# PROBLEM TO WORK ON
Leave out the images and return all the data word for word.

[[ DATASET SECTION open ]]

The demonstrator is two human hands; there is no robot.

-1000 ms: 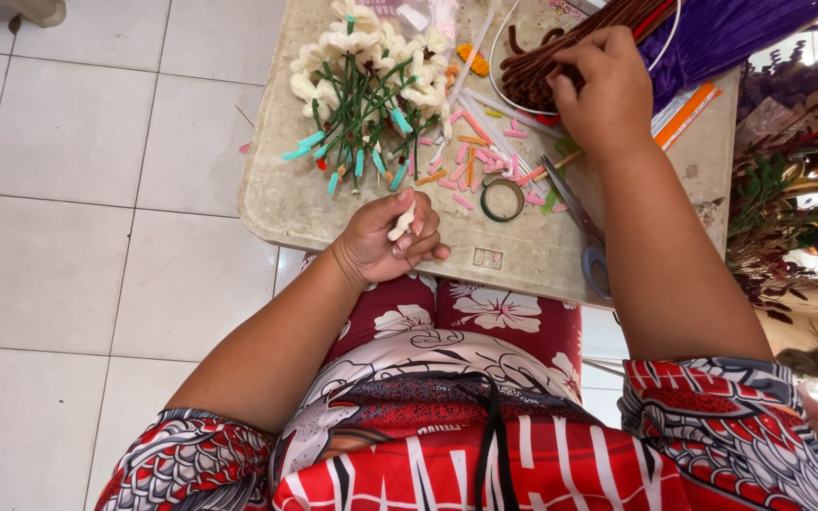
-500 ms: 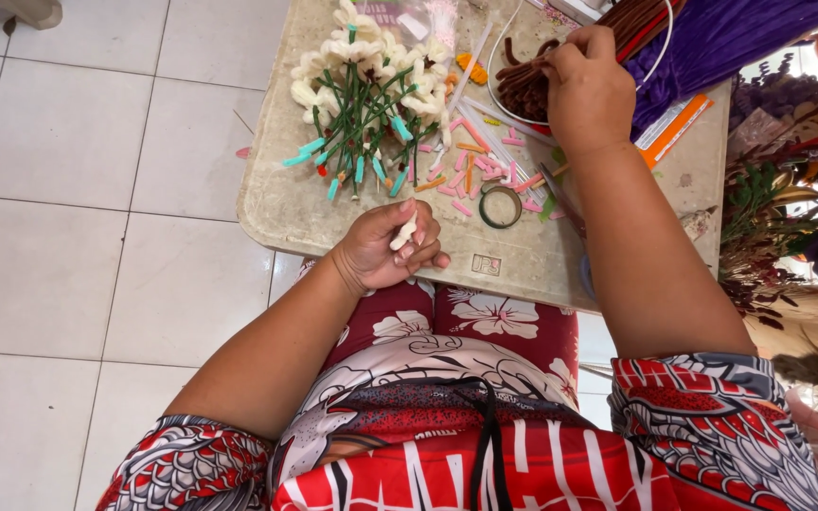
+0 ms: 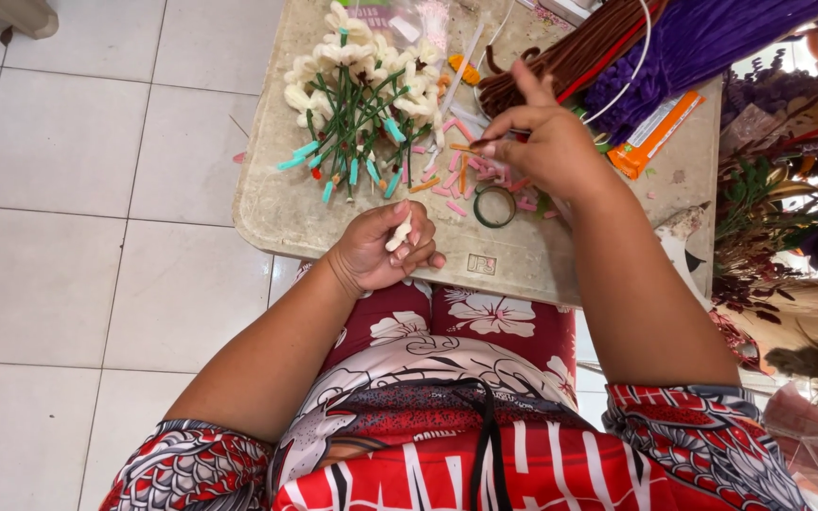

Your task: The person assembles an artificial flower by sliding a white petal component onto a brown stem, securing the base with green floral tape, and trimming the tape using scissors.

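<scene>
My left hand [image 3: 382, 250] rests at the near edge of the small stone-topped table [image 3: 286, 208], fingers curled round a small cream-white fuzzy piece [image 3: 399, 233]. My right hand [image 3: 537, 142] hovers over the middle of the table, thumb and fingertips pinching a thin brown pipe-cleaner stem [image 3: 468, 147] that points left. Under it lie several cut pink and orange bits [image 3: 456, 180] and a dark green tape ring [image 3: 495, 205]. A bunch of cream pipe-cleaner flowers with green stems [image 3: 357, 95] lies at the table's back left.
Bundles of brown [image 3: 570, 57] and purple pipe cleaners [image 3: 702, 43] lie at the back right beside an orange packet [image 3: 655, 132]. Dried and dark flowers [image 3: 788, 237] crowd the right side. White floor tiles [image 3: 68, 237] spread to the left.
My right hand has drawn back from the brown bundle toward the table's middle, now pinching a brown stem. My left hand has stayed at the near edge with the white piece.
</scene>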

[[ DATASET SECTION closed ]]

# WRITTEN RESPONSE
The demonstrator is two human hands; there is no robot.

-1000 ms: 
-500 ms: 
+0 ms: 

Your task: The person assembles an artificial flower by sliding a white petal component onto a brown stem, securing the base with green floral tape, and trimming the tape using scissors.

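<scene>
My left hand [image 3: 382, 250] rests at the near edge of the small stone-topped table [image 3: 286, 208], fingers curled round a small cream-white fuzzy piece [image 3: 399, 233]. My right hand [image 3: 537, 142] hovers over the middle of the table, thumb and fingertips pinching a thin brown pipe-cleaner stem [image 3: 468, 147] that points left. Under it lie several cut pink and orange bits [image 3: 456, 180] and a dark green tape ring [image 3: 495, 205]. A bunch of cream pipe-cleaner flowers with green stems [image 3: 357, 95] lies at the table's back left.
Bundles of brown [image 3: 570, 57] and purple pipe cleaners [image 3: 702, 43] lie at the back right beside an orange packet [image 3: 655, 132]. Dried and dark flowers [image 3: 788, 237] crowd the right side. White floor tiles [image 3: 68, 237] spread to the left.
My right hand has drawn back from the brown bundle toward the table's middle, now pinching a brown stem. My left hand has stayed at the near edge with the white piece.
</scene>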

That concludes the answer.